Zomato in its filing to the exchanges said the move has been made to “improve customer experience and reduce cancellation/ order rejection frauds by few delivery partners in the system. Such changes are done from time to time, as needed”.

The quick commerce platform Blinkit is facing backlash from its delivery partners for lowering the payout for every delivery. The company has reduced the payout from earlier Rs 25 to Rs 15 for each delivery. This has led to protests by several delivery partners across the Delhi-NCR region. The delivery partners feel that this will considerably reduce their earnings.

“We had to shut down some stores for a few days to ensure safety of our employees at stores and the delivery partners. Most of these stores have now resumed operations,” the company filing said.

What Should Investors Do?

Financial services firm Motilal Oswal initiated coverage on the stock with a target of Rs 70. The target price amounts to an upside of 30% against the previous close of Rs 53.91 (April 17) on BSE.

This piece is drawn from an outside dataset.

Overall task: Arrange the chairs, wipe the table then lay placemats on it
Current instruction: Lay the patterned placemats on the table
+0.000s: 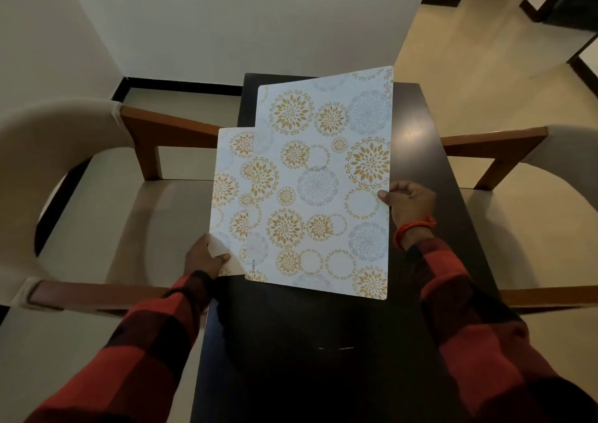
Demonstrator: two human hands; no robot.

Motilal Oswal said, “The strong growth will be complemented by Zomato turning profitable over FY25, with gross margin improving to 33.5% in FY25 from 5.3% in FY22. Heightened competition for Blinkit and attrition at senior leadership are areas of concern. We initiate coverage with a BUY rating and Rs 70 target price, implying 30% upside.”

ICICI Securities has assigned a target price of Rs 65 on the Zomato stock.

“Slowing growth was evident in gross order value (GOV) due to post-Diwali consumption fatigue and the online-to-offline shift. However, based on sustained improvement in the underlying operating metrics, we maintain BUY on Zomato with a DCF-based target price of Rs 65. We acknowledge that further slowdown in growth poses a risk to our FY24E/FY25E estimates, but we think, at current market price, the risk reward is still skewed to the upside (2.6:1),” said the brokerage.